▸ What is being asked: In the listing below, find the line that contains "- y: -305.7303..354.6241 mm" and the line that contains "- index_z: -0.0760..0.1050". Quote both and every line between them, exactly, and nothing more.

▸ Dataset section:
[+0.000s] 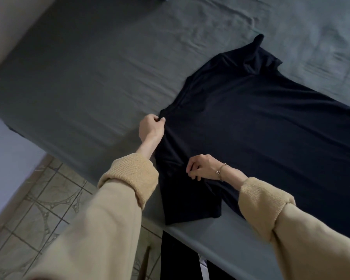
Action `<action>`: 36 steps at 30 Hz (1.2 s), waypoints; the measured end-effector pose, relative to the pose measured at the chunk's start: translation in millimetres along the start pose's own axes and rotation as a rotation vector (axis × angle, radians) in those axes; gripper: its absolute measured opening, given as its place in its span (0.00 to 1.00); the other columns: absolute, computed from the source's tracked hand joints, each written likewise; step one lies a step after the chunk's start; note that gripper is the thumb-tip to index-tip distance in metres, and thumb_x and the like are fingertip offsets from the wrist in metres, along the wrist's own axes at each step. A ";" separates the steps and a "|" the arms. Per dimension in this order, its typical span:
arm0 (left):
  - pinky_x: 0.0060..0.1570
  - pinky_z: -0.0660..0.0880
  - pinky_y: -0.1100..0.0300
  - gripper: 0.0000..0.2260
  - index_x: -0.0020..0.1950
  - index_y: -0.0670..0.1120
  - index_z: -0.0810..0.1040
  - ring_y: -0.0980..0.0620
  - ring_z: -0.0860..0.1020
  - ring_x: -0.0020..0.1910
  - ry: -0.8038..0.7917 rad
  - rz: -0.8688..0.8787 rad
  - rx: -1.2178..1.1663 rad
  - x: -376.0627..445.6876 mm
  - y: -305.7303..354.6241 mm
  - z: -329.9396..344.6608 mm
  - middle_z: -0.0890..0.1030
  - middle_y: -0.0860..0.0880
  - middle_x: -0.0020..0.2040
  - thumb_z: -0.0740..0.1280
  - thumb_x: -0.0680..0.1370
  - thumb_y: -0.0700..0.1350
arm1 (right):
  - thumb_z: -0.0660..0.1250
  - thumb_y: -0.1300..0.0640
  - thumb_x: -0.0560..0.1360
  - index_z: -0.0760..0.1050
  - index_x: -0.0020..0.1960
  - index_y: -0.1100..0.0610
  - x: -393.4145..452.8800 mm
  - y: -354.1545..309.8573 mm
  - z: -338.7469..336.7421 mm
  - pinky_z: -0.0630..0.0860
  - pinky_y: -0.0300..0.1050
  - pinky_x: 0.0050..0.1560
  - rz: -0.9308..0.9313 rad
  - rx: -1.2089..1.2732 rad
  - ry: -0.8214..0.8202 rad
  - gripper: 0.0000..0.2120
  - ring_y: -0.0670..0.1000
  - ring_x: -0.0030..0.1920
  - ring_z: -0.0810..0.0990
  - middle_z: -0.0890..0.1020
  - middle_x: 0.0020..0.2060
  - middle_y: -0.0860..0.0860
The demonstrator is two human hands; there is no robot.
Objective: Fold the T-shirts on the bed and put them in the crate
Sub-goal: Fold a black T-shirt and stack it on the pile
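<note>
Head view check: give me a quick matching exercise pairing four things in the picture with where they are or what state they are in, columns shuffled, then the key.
Things:
1. left hand
2. right hand
3. black T-shirt
4. bracelet

States:
A. spread on the grey bed sheet
B. worn on the right wrist
C. pinching the shirt's edge at its far left
D. closed on the fabric near the sleeve by the bed's near edge

Pairs: 1-C, 2-D, 3-A, 4-B
</note>
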State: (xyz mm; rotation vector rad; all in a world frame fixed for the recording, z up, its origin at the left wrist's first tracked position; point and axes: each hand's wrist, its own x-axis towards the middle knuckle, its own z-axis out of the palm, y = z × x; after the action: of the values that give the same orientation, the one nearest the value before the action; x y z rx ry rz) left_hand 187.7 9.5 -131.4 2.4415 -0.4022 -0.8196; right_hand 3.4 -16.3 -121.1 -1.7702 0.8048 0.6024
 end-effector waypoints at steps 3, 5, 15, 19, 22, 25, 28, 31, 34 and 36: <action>0.46 0.70 0.57 0.09 0.53 0.45 0.76 0.48 0.78 0.51 0.109 0.007 0.010 5.1 8.9 4.0 0.80 0.49 0.52 0.64 0.77 0.48 | 0.64 0.64 0.73 0.75 0.44 0.55 8.0 -2.5 -20.4 0.70 0.27 0.32 -0.008 0.045 0.042 0.05 0.41 0.29 0.78 0.81 0.34 0.47; 0.44 0.70 0.58 0.10 0.55 0.45 0.73 0.49 0.77 0.51 0.116 0.071 0.021 14.7 19.4 5.9 0.79 0.48 0.54 0.64 0.77 0.47 | 0.64 0.65 0.74 0.76 0.45 0.57 15.6 -3.1 -40.2 0.71 0.27 0.32 -0.005 0.063 0.127 0.05 0.41 0.29 0.78 0.81 0.35 0.48; 0.51 0.72 0.60 0.12 0.59 0.46 0.76 0.51 0.76 0.55 -0.126 0.404 0.096 80.2 97.0 35.8 0.75 0.50 0.56 0.65 0.78 0.49 | 0.62 0.67 0.74 0.75 0.46 0.57 53.7 14.7 -144.1 0.75 0.36 0.37 0.106 0.116 0.477 0.07 0.45 0.32 0.78 0.81 0.39 0.52; 0.55 0.70 0.59 0.15 0.60 0.47 0.76 0.52 0.73 0.57 -0.196 0.503 0.138 102.6 131.4 52.7 0.75 0.49 0.55 0.65 0.77 0.53 | 0.64 0.63 0.72 0.75 0.47 0.53 65.4 22.8 -188.7 0.78 0.46 0.46 0.161 0.041 0.643 0.07 0.49 0.40 0.78 0.79 0.40 0.48; 0.51 0.69 0.59 0.11 0.51 0.47 0.78 0.51 0.72 0.55 -0.231 0.554 0.203 118.3 150.9 61.0 0.74 0.50 0.49 0.66 0.77 0.53 | 0.64 0.63 0.71 0.75 0.50 0.54 72.4 29.9 -230.3 0.74 0.44 0.47 0.206 -0.003 0.839 0.09 0.49 0.46 0.76 0.78 0.43 0.47; 0.46 0.67 0.59 0.08 0.44 0.45 0.76 0.48 0.75 0.50 -0.271 0.570 0.262 131.1 155.7 59.7 0.73 0.51 0.45 0.65 0.78 0.49 | 0.65 0.64 0.71 0.76 0.53 0.57 79.1 39.8 -264.1 0.72 0.44 0.50 0.232 -0.023 0.921 0.11 0.51 0.52 0.76 0.78 0.50 0.52; 0.43 0.68 0.58 0.07 0.42 0.46 0.74 0.47 0.76 0.47 -0.294 0.506 0.269 139.3 158.8 55.8 0.76 0.51 0.43 0.64 0.77 0.47 | 0.65 0.65 0.70 0.75 0.53 0.59 86.9 50.7 -282.8 0.74 0.48 0.55 0.220 -0.028 0.904 0.12 0.54 0.54 0.77 0.78 0.52 0.55; 0.45 0.71 0.57 0.08 0.46 0.47 0.77 0.51 0.77 0.46 -0.305 0.509 0.257 143.2 176.9 59.3 0.79 0.52 0.45 0.64 0.77 0.51 | 0.66 0.64 0.70 0.73 0.56 0.60 94.1 56.8 -297.4 0.73 0.50 0.55 0.205 -0.065 0.925 0.14 0.57 0.56 0.75 0.75 0.55 0.56; 0.52 0.73 0.58 0.10 0.50 0.47 0.79 0.52 0.77 0.50 -0.397 0.568 0.122 144.0 203.1 78.0 0.79 0.51 0.50 0.66 0.77 0.53 | 0.66 0.62 0.73 0.66 0.65 0.60 102.1 59.0 -317.1 0.68 0.50 0.57 0.256 -0.081 0.961 0.21 0.57 0.64 0.67 0.69 0.62 0.57; 0.56 0.72 0.57 0.12 0.53 0.48 0.79 0.51 0.76 0.53 -0.446 0.627 0.148 144.3 219.9 95.1 0.78 0.50 0.50 0.67 0.76 0.54 | 0.67 0.60 0.73 0.62 0.69 0.60 108.2 61.5 -334.8 0.66 0.51 0.63 0.297 -0.042 0.957 0.26 0.57 0.67 0.63 0.66 0.66 0.58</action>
State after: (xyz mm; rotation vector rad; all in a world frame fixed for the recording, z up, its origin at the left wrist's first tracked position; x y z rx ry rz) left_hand 215.6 -268.7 -138.5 2.0333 -1.3491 -1.0547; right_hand 33.0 -372.1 -129.4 -1.9741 1.7275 -0.1006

▸ Task response:
  - y: -305.7303..354.6241 mm
  - z: -329.9396..344.6608 mm
  - middle_z: -0.0890..0.1030
  - middle_y: -0.0860..0.0880
  - middle_x: -0.0020..0.2040
  - thumb_z: -0.0740..0.1280
  - thumb_x: -0.0680..0.1370
  - thumb_y: -0.0700..0.1350
arm1 (right):
  - thumb_z: -0.0660..0.1250
  - thumb_y: -0.1300..0.0640
  - thumb_x: -0.0560..0.1360
  - index_z: -0.0760..0.1050

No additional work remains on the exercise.